* Goal of the exercise *
In the data below, one line contains "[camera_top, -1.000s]" and a later one contains "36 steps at". Print both, with every line between them, exactly and alone.

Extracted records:

********************

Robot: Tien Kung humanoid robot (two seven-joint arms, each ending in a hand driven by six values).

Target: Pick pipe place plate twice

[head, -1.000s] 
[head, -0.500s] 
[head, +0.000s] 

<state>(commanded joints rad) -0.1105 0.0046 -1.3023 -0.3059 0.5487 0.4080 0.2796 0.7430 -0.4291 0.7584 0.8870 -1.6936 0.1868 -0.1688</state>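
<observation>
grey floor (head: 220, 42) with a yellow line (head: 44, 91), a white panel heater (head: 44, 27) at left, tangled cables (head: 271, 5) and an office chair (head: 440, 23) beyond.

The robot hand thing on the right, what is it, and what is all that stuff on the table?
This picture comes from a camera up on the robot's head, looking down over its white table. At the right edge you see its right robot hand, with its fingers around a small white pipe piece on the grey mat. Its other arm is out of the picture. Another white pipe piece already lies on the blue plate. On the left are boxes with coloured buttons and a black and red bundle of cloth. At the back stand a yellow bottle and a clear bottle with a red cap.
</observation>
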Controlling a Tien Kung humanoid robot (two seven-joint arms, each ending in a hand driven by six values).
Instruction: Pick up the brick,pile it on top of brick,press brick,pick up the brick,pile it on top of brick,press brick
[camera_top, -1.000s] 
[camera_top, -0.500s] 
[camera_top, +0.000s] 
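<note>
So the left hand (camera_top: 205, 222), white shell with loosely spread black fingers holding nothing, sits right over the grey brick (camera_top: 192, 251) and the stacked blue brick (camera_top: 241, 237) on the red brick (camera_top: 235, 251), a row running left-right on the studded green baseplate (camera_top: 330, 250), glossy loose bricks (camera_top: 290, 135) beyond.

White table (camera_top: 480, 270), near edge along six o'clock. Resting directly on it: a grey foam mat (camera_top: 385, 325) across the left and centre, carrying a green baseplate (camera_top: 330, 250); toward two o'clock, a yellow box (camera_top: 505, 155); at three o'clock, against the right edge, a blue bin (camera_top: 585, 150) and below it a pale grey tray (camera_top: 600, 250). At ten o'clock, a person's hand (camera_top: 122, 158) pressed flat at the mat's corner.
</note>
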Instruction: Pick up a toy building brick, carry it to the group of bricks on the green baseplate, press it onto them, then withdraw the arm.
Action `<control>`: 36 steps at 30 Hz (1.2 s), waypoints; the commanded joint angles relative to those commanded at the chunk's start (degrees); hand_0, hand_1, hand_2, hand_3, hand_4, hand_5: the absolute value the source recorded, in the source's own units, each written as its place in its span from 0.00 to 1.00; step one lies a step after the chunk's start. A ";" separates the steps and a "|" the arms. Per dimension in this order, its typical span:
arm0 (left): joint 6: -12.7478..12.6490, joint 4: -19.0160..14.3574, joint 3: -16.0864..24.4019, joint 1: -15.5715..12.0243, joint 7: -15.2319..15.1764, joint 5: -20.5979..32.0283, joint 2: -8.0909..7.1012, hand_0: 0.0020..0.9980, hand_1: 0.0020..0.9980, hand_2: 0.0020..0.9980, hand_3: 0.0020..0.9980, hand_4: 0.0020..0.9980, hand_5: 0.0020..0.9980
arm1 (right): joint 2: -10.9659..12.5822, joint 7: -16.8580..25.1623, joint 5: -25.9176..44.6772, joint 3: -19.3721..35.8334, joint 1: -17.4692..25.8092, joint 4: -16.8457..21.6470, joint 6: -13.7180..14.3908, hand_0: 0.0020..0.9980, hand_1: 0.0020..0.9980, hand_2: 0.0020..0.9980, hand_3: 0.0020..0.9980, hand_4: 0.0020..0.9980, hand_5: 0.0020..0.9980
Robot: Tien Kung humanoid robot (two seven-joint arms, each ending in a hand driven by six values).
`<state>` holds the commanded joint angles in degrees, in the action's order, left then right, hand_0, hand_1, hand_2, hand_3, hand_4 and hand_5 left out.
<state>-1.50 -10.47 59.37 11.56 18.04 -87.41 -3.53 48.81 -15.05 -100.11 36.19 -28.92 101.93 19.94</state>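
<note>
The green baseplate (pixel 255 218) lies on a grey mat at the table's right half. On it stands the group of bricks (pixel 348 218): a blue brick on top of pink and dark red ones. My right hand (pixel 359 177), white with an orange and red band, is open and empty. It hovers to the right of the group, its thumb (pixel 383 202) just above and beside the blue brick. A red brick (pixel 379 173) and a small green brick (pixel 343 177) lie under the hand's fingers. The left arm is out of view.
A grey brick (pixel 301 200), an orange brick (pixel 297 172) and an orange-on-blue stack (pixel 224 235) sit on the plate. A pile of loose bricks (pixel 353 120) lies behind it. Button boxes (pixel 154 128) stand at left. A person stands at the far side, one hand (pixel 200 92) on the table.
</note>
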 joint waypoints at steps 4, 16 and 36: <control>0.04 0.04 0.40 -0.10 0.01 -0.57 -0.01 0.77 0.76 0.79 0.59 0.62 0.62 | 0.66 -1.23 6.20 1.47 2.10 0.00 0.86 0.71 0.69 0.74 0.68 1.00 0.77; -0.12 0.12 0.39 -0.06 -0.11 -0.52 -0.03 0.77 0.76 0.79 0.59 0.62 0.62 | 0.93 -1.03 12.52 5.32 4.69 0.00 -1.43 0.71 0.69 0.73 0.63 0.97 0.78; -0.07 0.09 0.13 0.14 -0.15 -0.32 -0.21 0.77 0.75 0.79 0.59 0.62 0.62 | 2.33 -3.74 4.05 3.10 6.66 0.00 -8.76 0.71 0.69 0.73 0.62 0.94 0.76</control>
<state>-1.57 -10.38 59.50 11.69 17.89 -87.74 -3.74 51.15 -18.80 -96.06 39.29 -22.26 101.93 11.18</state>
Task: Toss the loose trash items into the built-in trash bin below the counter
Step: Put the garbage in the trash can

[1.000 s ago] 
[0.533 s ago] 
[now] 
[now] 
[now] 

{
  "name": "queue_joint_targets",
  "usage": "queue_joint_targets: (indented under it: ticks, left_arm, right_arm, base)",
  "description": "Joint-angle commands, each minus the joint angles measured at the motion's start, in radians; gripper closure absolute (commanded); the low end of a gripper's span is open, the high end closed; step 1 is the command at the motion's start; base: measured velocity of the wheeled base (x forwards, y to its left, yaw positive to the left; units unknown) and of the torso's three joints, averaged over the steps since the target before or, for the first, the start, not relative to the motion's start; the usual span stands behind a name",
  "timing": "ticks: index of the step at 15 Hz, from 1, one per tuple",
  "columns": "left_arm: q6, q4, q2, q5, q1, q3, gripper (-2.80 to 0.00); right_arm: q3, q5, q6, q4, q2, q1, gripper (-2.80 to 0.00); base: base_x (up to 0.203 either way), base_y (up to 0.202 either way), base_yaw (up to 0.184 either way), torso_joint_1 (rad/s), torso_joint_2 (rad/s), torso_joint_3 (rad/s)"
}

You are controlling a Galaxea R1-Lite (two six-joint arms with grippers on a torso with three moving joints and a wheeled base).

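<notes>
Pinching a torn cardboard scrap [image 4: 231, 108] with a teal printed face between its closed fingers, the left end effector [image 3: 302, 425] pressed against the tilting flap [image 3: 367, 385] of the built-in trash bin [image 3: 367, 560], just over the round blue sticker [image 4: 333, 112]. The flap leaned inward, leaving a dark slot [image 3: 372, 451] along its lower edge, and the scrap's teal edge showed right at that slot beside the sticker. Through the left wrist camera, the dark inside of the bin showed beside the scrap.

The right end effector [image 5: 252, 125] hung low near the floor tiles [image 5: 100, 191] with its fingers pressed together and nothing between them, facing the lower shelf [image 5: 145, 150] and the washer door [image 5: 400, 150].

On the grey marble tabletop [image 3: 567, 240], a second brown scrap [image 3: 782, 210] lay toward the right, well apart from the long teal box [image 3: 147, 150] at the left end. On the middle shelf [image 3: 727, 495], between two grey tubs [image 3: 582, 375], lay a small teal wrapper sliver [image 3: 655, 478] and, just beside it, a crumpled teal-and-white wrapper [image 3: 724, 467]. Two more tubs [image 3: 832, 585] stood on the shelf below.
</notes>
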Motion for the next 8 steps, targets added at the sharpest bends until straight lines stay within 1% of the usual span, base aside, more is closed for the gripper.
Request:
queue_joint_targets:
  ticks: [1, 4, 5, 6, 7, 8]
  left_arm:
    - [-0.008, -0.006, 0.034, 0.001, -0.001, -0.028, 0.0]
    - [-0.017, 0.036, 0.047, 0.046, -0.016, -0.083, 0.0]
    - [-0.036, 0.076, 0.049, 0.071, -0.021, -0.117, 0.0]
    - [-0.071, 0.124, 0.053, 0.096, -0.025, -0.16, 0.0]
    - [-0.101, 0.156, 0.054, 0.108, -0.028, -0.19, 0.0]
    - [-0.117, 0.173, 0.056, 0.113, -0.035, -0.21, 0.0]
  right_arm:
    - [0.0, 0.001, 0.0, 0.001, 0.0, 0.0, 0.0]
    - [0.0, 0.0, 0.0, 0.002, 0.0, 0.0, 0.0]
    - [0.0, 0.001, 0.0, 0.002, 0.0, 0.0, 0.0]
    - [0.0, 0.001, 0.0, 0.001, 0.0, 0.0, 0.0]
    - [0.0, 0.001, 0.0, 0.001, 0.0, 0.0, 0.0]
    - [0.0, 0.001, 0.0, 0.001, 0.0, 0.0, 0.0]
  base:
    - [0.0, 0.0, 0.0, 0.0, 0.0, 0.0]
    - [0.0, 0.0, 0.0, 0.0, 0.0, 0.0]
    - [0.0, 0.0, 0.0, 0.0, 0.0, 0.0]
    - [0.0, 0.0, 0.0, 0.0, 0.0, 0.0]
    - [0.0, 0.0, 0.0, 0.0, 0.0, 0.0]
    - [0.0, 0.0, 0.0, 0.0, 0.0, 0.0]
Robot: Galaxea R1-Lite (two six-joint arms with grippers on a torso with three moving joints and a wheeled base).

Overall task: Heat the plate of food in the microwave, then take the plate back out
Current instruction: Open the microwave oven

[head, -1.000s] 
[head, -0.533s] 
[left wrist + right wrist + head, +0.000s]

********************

* Exercise result *
[camera_top, -1.000s] 
[camera_top, -0.500s] 
[camera_top, +0.000s] 
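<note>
So the left hand (camera_top: 205, 222), white shell with loosely spread black fingers holding nothing, sits right over the grey brick (camera_top: 192, 251) and the stacked blue brick (camera_top: 241, 237) on the red brick (camera_top: 235, 251), a row running left-right on the studded green baseplate (camera_top: 330, 250), glossy loose bricks (camera_top: 290, 135) beyond.

White table (camera_top: 480, 270), near edge along six o'clock. Resting directly on it: a grey foam mat (camera_top: 385, 325) across the left and centre, carrying a green baseplate (camera_top: 330, 250); toward two o'clock, a yellow box (camera_top: 505, 155); at three o'clock, against the right edge, a blue bin (camera_top: 585, 150) and below it a pale grey tray (camera_top: 600, 250). At ten o'clock, a person's hand (camera_top: 122, 158) pressed flat at the mat's corner.
</note>
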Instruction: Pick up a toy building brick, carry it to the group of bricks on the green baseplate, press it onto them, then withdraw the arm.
Action `<control>`: 36 steps at 30 Hz (1.2 s), waypoints; the commanded joint angles relative to those commanded at the chunk's start (degrees); hand_0, hand_1, hand_2, hand_3, hand_4, hand_5: the absolute value the source recorded, in the source's own units, each written as its place in its span from 0.00 to 1.00; step one lies a step after the chunk's start. A ";" separates the steps and a "|" the arms. Per dimension in this order, its typical span:

This output contains the complete answer.